## REQUIRED ACTION
Your answer must restate each entry below word for word, with no pictures in it.

(Records excerpted from a collection)
++++++++

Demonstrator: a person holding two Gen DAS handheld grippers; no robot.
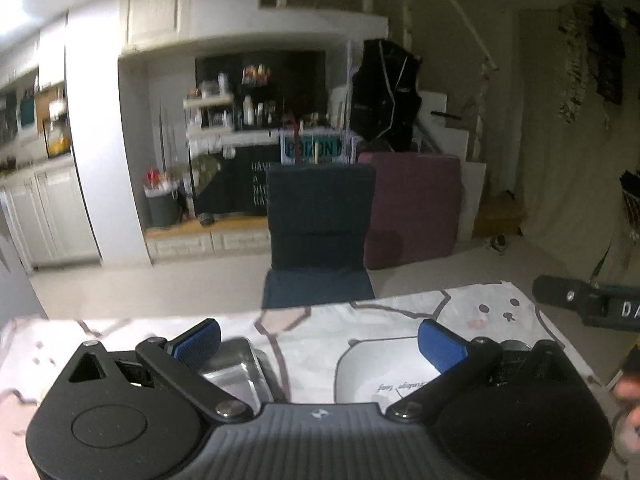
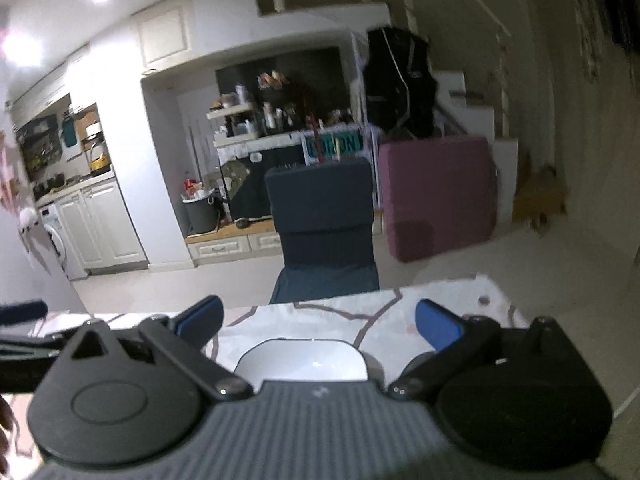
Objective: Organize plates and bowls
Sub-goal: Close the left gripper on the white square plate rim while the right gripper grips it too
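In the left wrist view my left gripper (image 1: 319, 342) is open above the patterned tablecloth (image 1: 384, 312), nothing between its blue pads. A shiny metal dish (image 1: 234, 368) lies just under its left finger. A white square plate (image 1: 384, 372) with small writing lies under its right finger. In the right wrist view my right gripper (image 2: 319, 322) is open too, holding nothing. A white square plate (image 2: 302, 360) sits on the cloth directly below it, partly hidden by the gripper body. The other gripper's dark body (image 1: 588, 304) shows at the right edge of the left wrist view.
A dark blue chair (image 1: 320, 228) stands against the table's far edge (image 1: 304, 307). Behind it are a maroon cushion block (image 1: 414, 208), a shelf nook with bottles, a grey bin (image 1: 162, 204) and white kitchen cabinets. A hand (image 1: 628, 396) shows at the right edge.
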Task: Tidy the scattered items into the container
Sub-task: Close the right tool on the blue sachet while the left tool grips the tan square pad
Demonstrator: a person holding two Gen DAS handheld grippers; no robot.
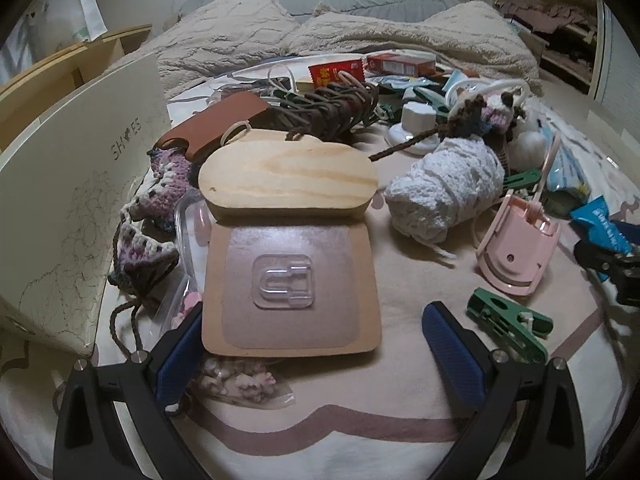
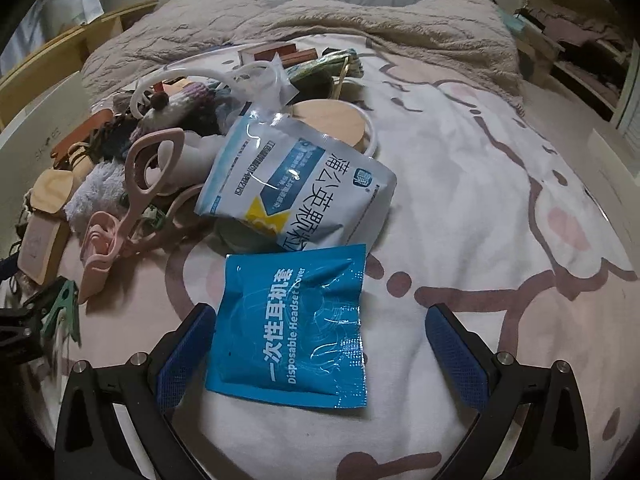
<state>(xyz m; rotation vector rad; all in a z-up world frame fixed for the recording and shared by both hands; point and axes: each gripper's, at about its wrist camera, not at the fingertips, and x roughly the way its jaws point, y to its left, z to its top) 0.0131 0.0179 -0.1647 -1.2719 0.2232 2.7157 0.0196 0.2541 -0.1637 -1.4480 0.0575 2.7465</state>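
The left gripper (image 1: 312,344) is spread wide, empty, its 2 blue pads flanking the near edge of a flat tan card carrying a clear adhesive hook (image 1: 290,290). At 12 o'clock beyond the card lies an oval pale wooden lid (image 1: 288,176); at 9 o'clock stands the white cardboard shoe box (image 1: 76,200), likely the container. The right gripper (image 2: 320,356) is likewise wide apart and empty, straddling a flat blue foil headset-cover packet (image 2: 292,328) on the pink-patterned bed sheet (image 2: 480,220), with a white-and-blue medicine pouch (image 2: 296,184) at 12 o'clock. Both targets lie flat on soft bedding, so pads could skate over them or pinch sheet instead.
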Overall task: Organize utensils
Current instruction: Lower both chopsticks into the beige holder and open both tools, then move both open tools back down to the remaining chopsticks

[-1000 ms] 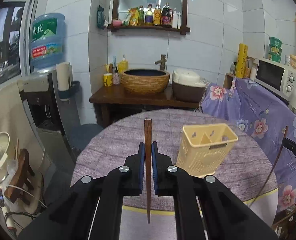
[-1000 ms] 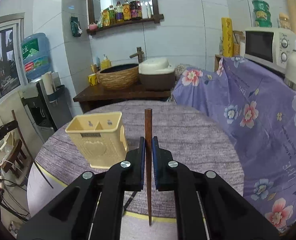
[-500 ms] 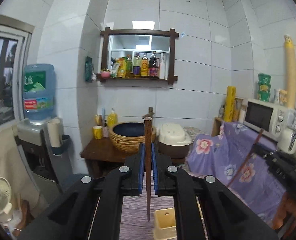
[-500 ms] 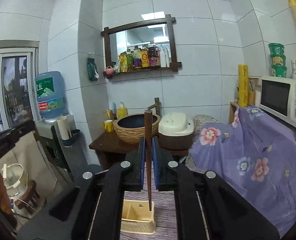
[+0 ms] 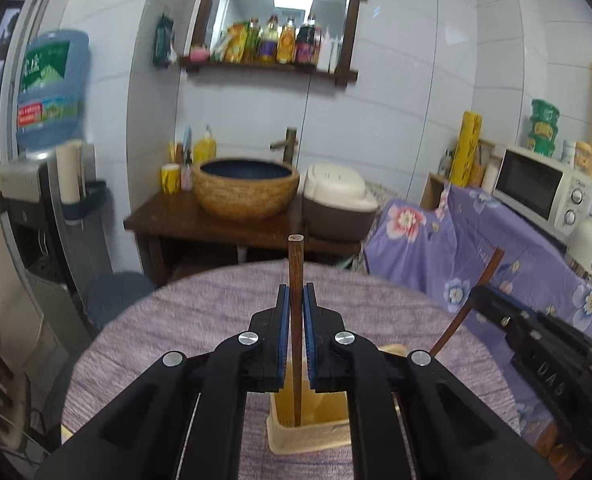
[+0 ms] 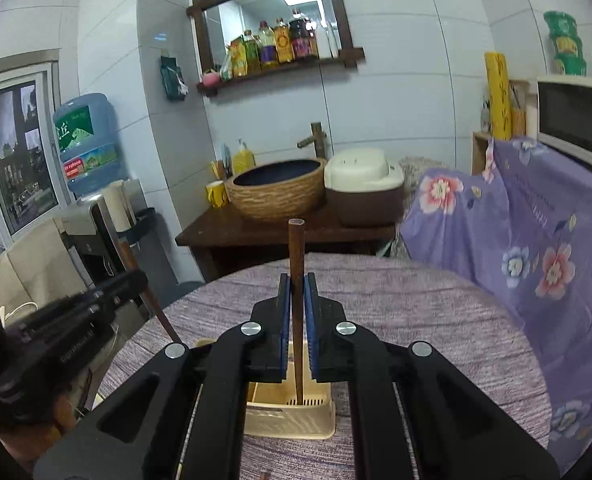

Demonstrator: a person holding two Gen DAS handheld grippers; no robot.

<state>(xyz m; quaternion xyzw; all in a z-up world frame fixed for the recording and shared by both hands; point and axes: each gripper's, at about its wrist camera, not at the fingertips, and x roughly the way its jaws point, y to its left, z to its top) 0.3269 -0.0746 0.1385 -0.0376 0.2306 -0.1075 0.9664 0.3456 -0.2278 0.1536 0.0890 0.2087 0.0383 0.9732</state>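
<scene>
This is looking like a small home kitchen and washing corner, with white tiled walls rising behind a basin (image 5: pixel 245 191) sitting on a dark wooden counter. Above the basin, bottles (image 5: pixel 279 42) are standing on a mirror shelf; right of it a rice cooker (image 5: pixel 338 208) and microwave (image 5: pixel 544 192) are sitting, left a water dispenser (image 5: pixel 49 92) is standing.

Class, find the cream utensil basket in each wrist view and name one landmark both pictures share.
Left wrist view: the cream utensil basket sits bottom centre on the table, partly hidden behind the black arms of the hand-held gripper.
Right wrist view: bottom centre, slightly left, likewise partly hidden.
Shared landmark: the woven basin on the dark wooden counter.
</scene>
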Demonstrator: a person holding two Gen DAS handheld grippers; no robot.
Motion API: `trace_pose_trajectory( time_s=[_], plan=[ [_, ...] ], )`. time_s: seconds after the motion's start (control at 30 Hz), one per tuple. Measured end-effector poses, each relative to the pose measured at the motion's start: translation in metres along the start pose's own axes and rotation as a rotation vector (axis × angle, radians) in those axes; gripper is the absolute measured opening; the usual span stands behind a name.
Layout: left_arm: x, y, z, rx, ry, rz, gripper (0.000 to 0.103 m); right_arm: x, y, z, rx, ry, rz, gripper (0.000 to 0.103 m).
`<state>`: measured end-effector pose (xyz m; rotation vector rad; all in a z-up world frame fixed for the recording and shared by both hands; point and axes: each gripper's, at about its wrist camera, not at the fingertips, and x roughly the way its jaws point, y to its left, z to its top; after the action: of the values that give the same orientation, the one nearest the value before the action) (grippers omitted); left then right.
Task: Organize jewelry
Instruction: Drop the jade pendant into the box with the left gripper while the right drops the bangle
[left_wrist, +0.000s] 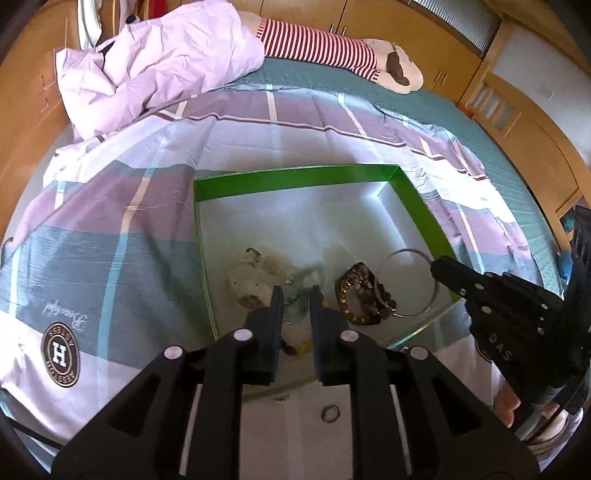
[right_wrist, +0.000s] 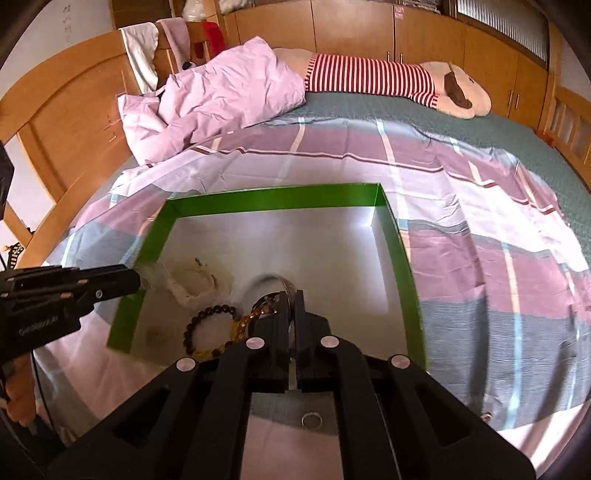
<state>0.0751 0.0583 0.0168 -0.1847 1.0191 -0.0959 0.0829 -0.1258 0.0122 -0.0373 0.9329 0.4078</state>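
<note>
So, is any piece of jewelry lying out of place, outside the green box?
Yes. One small ring lies on the bedsheet in front of the green box, outside it, while the bead bracelet and the other pieces are inside. It looks left behind.

A green-walled box (right_wrist: 280, 194) with a pale floor lies open on the bed. Inside: a dark beaded bracelet (right_wrist: 208, 325), amber beads (right_wrist: 251, 317) at its 3 o'clock, a thin silver bangle (left_wrist: 408, 282).
</note>
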Motion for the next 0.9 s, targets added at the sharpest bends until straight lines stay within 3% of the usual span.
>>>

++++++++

## OUTPUT OF THE TASK
Demonstrator: a person holding two Gen DAS handheld grippers; no robot.
Objective: Organize plates and bowls
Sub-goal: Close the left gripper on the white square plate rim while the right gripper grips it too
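In the left wrist view my left gripper (image 1: 319, 342) is open above the patterned tablecloth (image 1: 384, 312), nothing between its blue pads. A shiny metal dish (image 1: 234, 368) lies just under its left finger. A white square plate (image 1: 384, 372) with small writing lies under its right finger. In the right wrist view my right gripper (image 2: 319, 322) is open too, holding nothing. A white square plate (image 2: 302, 360) sits on the cloth directly below it, partly hidden by the gripper body. The other gripper's dark body (image 1: 588, 304) shows at the right edge of the left wrist view.
A dark blue chair (image 1: 320, 228) stands against the table's far edge (image 1: 304, 307). Behind it are a maroon cushion block (image 1: 414, 208), a shelf nook with bottles, a grey bin (image 1: 162, 204) and white kitchen cabinets. A hand (image 1: 628, 396) shows at the right edge.
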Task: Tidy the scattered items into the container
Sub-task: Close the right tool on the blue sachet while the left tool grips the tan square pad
Demonstrator: a person holding two Gen DAS handheld grippers; no robot.
<state>(xyz m; rotation vector rad; all in a z-up world frame fixed for the recording and shared by both hands; point and axes: each gripper's, at about its wrist camera, not at the fingertips, and x roughly the way its jaws point, y to its left, z to its top) 0.0131 0.0179 -0.1647 -1.2719 0.2232 2.7157 0.0196 0.2541 -0.1637 -1.4480 0.0575 2.7465</state>
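The left gripper (image 1: 312,344) is spread wide, empty, its 2 blue pads flanking the near edge of a flat tan card carrying a clear adhesive hook (image 1: 290,290). At 12 o'clock beyond the card lies an oval pale wooden lid (image 1: 288,176); at 9 o'clock stands the white cardboard shoe box (image 1: 76,200), likely the container. The right gripper (image 2: 320,356) is likewise wide apart and empty, straddling a flat blue foil headset-cover packet (image 2: 292,328) on the pink-patterned bed sheet (image 2: 480,220), with a white-and-blue medicine pouch (image 2: 296,184) at 12 o'clock. Both targets lie flat on soft bedding, so pads could skate over them or pinch sheet instead.
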Overall task: Organize utensils
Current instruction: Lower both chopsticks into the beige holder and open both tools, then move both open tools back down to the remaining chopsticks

[-1000 ms] 
[-1000 ms] 
[-500 ms] 
[-500 ms] 
[+0 ms] 
[+0 ms] 

Demonstrator: a person holding two Gen DAS handheld grippers; no robot.

<state>(xyz m; quaternion xyzw; all in a z-up world frame fixed for the recording and shared by both hands; point and axes: each gripper's, at about its wrist camera, not at the fingertips, and x roughly the way its jaws point, y to its left, z to its top) 0.3269 -0.0746 0.1385 -0.0376 0.2306 -0.1075 0.9664 0.3456 -0.2278 0.1536 0.0890 0.2087 0.0383 0.9732</state>
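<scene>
This is looking like a small home kitchen and washing corner, with white tiled walls rising behind a basin (image 5: pixel 245 191) sitting on a dark wooden counter. Above the basin, bottles (image 5: pixel 279 42) are standing on a mirror shelf; right of it a rice cooker (image 5: pixel 338 208) and microwave (image 5: pixel 544 192) are sitting, left a water dispenser (image 5: pixel 49 92) is standing.

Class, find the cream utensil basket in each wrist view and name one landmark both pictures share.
Left wrist view: the cream utensil basket sits bottom centre on the table, partly hidden behind the black arms of the hand-held gripper.
Right wrist view: bottom centre, slightly left, likewise partly hidden.
Shared landmark: the woven basin on the dark wooden counter.
</scene>
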Demonstrator: a person holding two Gen DAS handheld grippers; no robot.
Motion API: `trace_pose_trajectory( time_s=[_], plan=[ [_, ...] ], )`. time_s: seconds after the motion's start (control at 30 Hz), one per tuple. Measured end-effector poses, each relative to the pose measured at the motion's start: translation in metres along the start pose's own axes and rotation as a rotation vector (axis × angle, radians) in those axes; gripper is the absolute measured opening; the usual span stands behind a name.
Layout: left_arm: x, y, z, rx, ry, rz, gripper (0.000 to 0.103 m); right_arm: x, y, z, rx, ry, rz, gripper (0.000 to 0.103 m).
`<state>`: measured end-effector pose (xyz m; rotation vector rad; all in a z-up world frame fixed for the recording and shared by both hands; point and axes: each gripper's, at about its wrist camera, not at the fingertips, and x roughly the way its jaws point, y to its left, z to its top; after the action: of the values that give the same orientation, the one nearest the value before the action) (grippers omitted); left then right.
Task: Organize jewelry
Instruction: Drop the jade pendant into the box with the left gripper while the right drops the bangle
[left_wrist, +0.000s] 
[right_wrist, +0.000s] 
<state>0.0751 0.0583 0.0168 -0.1847 1.0191 -0.0959 0.0829 -0.1258 0.0122 -0.0373 0.9329 0.4078</state>
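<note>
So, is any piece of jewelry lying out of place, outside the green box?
Yes. One small ring lies on the bedsheet in front of the green box, outside it, while the bead bracelet and the other pieces are inside. It looks left behind.

A green-walled box (right_wrist: 280, 194) with a pale floor lies open on the bed. Inside: a dark beaded bracelet (right_wrist: 208, 325), amber beads (right_wrist: 251, 317) at its 3 o'clock, a thin silver bangle (left_wrist: 408, 282).
</note>
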Motion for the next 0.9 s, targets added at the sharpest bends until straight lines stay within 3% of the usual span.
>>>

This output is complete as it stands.